John Taylor Berates Bernanke's Fed (In 300 Words)

Tyler Durden's picture

Via John Taylor's Economics One blog,

Like many monetary economists, I’ve recently been approached by reporters  and commentators to say a few words about monetary policy during Ben Bernanke’s time at the Fed.  Back in December the Washington Bureau of the Wall Street Journal asked me and others to write a short 300 word statement on the subject, and I have simply re-circulated that in response to further inquiries. Here are the 300 words:

Many will remember Ben Bernanke for classic central bank stabilizing actions taken during the fall 2008 panic, including emergency loans to banks and swap lines to foreign central banks. But historians might also consider actions the Fed took before and after that panic.
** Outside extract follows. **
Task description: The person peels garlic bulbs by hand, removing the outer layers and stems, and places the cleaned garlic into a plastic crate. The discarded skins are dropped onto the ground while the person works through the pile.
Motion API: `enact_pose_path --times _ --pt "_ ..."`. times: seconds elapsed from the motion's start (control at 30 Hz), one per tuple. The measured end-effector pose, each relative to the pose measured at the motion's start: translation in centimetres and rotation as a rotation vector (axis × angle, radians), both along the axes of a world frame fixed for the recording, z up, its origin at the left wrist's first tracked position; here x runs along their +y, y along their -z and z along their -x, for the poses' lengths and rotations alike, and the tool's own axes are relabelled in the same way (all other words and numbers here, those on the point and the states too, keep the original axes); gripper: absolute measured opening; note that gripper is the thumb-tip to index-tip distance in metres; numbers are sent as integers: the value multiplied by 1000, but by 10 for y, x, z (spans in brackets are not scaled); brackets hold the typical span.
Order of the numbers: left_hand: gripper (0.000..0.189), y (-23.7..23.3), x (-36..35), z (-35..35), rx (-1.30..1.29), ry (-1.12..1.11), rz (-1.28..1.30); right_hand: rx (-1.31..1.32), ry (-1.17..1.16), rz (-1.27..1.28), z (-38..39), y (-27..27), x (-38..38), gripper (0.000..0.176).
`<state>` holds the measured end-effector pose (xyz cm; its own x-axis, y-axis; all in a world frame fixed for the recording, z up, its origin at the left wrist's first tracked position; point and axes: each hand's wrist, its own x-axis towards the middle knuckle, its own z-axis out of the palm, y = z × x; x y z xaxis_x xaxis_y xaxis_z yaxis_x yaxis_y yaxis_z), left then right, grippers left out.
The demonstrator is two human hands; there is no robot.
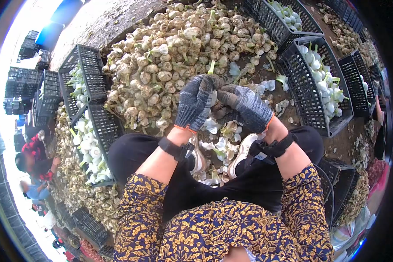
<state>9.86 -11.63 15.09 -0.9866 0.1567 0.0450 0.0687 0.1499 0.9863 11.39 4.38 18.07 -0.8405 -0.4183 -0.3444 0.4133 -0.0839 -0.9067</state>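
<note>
Both my hands, in grey knit gloves with orange cuffs, meet in front of me at the near edge of a big heap of unpeeled garlic point(174, 56). The fingers of my left hand point(195, 100) are curled round a garlic bulb point(213, 98), mostly hidden between the gloves. A pale green stem point(211, 67) sticks up just beyond my left fingertips. My right hand point(246, 104) is pinched in against the same bulb from the other side. Loose white garlic skins point(222, 148) lie on the ground below, between my shoes.
Black plastic crates of cleaned white garlic stand at left point(91, 144) and right point(308, 83), with another crate point(288, 26) at the far right. More garlic heaps point(74, 179) spread along the left, where a person in red plaid point(37, 150) sits. Stacked crates point(19, 85) stand behind.
</note>
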Motion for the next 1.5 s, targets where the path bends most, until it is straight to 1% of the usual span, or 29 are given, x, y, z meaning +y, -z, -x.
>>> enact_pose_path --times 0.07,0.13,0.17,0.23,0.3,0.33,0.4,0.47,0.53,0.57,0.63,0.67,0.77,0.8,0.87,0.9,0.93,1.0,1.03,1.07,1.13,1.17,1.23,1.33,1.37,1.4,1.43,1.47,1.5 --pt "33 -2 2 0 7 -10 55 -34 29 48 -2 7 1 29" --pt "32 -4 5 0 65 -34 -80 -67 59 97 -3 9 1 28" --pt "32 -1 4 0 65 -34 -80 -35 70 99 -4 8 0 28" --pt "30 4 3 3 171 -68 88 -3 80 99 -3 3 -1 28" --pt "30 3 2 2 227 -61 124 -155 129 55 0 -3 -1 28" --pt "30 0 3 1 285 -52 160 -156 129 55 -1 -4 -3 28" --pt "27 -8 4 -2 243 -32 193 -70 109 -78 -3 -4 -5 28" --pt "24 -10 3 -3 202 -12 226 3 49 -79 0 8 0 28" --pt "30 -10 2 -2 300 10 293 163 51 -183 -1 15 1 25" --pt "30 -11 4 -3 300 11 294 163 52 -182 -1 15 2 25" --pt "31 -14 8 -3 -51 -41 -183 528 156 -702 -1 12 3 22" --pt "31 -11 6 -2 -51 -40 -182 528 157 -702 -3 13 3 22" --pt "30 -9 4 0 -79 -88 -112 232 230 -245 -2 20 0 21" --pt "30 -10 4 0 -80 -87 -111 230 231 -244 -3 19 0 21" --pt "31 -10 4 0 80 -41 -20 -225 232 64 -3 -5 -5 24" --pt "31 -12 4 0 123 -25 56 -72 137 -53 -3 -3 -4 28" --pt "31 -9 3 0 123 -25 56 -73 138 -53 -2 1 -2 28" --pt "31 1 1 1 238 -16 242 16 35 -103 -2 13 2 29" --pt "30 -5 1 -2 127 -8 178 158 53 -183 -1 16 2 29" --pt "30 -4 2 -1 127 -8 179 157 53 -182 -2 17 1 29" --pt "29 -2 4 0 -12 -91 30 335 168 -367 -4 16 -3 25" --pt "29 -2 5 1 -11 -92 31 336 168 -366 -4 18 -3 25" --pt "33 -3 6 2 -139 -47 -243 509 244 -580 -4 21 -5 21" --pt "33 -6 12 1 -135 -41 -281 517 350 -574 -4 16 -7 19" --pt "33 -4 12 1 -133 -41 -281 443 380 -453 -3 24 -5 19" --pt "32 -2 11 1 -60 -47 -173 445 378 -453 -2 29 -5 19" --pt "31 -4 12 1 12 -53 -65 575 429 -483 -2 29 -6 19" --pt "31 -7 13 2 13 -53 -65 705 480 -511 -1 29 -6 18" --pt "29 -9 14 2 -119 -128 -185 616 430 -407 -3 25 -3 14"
During 2003-2005, shortly after Ben Bernanke joined the Board stressing deflationary concerns, the Fed embarked on a very low interest rate policy. The policy was rationalized in part by these deflationary concerns, but it was a deviation from a policy that had worked well for two decades, and it exacerbated the housing boom and led to excessive risk taking.
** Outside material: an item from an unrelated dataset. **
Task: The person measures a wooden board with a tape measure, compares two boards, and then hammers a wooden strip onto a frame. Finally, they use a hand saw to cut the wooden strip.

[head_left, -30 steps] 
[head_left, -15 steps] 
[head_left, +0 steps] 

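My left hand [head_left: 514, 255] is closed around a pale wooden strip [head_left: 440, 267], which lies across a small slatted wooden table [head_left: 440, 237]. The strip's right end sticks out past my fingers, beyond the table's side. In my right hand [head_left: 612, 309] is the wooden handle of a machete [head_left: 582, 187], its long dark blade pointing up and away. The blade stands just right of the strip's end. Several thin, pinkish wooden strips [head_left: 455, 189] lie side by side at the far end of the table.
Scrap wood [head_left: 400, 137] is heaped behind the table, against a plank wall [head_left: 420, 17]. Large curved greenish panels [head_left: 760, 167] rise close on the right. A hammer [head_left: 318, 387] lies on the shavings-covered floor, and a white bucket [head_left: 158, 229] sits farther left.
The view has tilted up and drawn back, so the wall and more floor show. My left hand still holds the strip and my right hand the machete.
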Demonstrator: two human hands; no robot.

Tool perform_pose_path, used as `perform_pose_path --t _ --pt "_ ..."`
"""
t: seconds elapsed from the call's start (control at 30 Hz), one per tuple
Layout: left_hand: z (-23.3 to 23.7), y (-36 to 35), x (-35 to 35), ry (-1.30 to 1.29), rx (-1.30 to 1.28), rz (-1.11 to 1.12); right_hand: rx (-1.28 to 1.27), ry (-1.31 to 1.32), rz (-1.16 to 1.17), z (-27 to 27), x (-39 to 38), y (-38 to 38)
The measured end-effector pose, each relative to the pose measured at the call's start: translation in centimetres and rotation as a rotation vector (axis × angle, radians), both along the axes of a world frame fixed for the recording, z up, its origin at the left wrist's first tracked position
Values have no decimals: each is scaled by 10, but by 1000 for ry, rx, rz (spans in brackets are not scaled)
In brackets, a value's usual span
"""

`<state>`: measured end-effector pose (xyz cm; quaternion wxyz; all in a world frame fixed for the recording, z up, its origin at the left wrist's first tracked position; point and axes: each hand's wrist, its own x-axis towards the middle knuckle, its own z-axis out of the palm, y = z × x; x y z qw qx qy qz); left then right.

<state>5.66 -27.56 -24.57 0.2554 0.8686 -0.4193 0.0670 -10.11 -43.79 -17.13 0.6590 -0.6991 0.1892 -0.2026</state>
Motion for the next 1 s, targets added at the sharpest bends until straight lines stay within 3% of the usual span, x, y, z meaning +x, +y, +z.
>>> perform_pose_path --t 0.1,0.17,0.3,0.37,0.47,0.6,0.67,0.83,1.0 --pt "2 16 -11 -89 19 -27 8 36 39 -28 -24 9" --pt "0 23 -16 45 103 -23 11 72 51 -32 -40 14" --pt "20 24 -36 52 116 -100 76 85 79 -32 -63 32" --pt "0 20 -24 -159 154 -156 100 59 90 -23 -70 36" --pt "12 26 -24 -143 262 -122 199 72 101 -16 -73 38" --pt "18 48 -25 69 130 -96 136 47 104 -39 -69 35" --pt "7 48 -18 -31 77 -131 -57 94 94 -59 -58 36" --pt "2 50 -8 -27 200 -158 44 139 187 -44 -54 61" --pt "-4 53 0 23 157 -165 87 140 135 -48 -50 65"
The inevitable bust and defaults started as early as 2006. But the Fed misdiagnosed the resulting hits to bank balance sheets as a pure liquidity problem, and its initial treatment — pouring funds into the interbank market via the 2007 Term Auction Facility — did little good. The Fed then followed up with an on-again off-again bailout policy which created more instability. When the Fed bailed out Bear Stearns’ creditors in March 2008, investors assumed Lehman’s creditors would be bailed out too. When they weren’t, it was a big surprise. With policy uncertainty reaching new heights, panic ensued.
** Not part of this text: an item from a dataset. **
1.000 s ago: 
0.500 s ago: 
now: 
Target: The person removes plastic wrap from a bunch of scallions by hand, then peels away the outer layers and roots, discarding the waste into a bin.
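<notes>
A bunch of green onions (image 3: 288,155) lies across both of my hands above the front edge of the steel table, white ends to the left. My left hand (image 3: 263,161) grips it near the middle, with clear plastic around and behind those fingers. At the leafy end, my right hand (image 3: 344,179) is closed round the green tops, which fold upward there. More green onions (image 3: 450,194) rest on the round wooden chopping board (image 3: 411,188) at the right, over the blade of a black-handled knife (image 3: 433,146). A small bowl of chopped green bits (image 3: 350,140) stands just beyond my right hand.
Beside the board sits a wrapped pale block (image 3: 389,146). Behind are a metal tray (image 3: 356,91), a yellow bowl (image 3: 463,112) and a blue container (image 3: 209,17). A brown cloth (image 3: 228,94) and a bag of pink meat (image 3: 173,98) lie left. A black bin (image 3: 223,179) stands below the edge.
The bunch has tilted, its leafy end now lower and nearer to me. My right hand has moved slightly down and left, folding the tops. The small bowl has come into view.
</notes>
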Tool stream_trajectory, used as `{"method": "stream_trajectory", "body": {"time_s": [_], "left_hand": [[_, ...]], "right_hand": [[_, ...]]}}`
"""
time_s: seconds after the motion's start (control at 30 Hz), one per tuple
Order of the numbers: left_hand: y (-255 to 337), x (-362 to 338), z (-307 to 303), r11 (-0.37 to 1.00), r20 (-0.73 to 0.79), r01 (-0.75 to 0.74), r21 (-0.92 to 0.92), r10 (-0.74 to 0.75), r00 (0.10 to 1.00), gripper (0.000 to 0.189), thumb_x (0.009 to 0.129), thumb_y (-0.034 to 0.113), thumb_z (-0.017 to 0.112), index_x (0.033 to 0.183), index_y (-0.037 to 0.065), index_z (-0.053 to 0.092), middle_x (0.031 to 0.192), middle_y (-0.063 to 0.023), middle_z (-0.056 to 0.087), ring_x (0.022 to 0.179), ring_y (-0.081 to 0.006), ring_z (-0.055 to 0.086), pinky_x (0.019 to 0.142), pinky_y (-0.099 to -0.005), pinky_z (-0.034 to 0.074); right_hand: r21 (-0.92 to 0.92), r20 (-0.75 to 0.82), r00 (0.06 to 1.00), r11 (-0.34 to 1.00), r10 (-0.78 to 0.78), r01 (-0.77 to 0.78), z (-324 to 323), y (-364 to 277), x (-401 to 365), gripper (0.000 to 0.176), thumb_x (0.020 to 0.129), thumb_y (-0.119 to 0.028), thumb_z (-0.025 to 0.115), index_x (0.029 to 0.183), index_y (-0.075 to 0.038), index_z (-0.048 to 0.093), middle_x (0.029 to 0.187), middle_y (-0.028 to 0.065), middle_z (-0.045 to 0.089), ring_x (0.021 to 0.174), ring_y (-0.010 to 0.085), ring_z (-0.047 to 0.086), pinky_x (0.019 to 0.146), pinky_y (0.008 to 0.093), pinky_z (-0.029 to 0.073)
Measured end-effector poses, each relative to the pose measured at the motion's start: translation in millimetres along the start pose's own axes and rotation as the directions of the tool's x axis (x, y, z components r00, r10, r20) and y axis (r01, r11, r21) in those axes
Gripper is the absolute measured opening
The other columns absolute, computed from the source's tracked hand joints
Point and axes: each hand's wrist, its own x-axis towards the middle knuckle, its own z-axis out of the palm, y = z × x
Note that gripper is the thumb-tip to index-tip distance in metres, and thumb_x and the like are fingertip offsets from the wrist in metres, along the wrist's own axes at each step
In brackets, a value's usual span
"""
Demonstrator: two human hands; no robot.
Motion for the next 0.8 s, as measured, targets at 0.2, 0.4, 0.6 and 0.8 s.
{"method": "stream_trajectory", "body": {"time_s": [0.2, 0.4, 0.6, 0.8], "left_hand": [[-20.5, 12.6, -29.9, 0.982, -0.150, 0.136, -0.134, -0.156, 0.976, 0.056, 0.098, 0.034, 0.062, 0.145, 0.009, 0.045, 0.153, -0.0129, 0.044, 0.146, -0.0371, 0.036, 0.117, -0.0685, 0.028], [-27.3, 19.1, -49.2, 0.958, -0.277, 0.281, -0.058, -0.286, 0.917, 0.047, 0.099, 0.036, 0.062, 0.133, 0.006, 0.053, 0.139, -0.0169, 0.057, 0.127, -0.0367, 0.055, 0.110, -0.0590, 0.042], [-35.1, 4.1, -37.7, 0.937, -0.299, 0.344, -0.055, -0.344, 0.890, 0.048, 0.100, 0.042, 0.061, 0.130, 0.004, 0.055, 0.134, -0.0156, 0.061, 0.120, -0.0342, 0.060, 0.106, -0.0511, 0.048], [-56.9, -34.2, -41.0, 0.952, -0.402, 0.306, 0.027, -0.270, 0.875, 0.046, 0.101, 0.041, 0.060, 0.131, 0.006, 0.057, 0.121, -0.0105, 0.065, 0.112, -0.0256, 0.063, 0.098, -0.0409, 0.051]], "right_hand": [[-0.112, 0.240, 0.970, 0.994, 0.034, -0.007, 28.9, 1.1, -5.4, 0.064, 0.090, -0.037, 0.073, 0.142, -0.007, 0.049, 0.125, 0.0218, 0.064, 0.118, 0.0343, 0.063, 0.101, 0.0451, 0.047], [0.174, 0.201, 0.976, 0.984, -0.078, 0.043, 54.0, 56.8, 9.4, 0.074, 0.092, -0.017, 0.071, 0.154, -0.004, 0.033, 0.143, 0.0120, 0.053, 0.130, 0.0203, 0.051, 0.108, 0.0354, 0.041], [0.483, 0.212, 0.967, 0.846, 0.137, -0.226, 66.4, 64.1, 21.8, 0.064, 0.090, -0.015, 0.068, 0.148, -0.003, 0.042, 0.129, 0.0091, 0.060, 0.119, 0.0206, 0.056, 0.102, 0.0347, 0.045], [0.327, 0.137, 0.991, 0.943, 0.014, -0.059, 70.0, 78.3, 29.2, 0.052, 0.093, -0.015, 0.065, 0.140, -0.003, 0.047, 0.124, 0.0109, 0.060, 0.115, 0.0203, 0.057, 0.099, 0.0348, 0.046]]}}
After the panic, the Fed began to draw down the emergency loans, but then embarked on an entirely unprecedented policy — massive purchases of mortgage-backed and Treasury securities, known as quantitative easing (QE).  The economy has grown slowly with QE compared with past recoveries without QE and far short of the Fed’s predictions. Many argue that QE has not reduced unemployment, but has diminished the Fed’s independence and credibility, offsetting the effects of adopting a numerical inflation target. Now, only a year after the latest round of QE began, the Fed is struggling with how to unwind it, just as many had warned.

Comment viewing options

Select your preferred way to display the comments and click "Save settings" to activate your changes.
JohnG's picture




299 words shorter.

Landotfree's picture

The unwinding is the eventually collapse, then comes the fun part liquidation of the walking unfunded liabilities i.e. the result of using the equation.   

Nothing the Fed can do about it, never could.  The Fed's job is simple, keep the system going as long as possible, their job has never been to stop the collapse as that is impossible.

LawsofPhysics's picture

I have been mentioning "walking unfunded liabilities" since the first theft/crash in 2001.  Nobody "gets" it.

SafelyGraze's picture

the epitaph has already been inscribed in the waiting stone

He Kicked the Can As Best He Could

economessed's picture

He Kicked the Can As Best He Could


And that is everything that anyone will ever need to remember about the Bernank.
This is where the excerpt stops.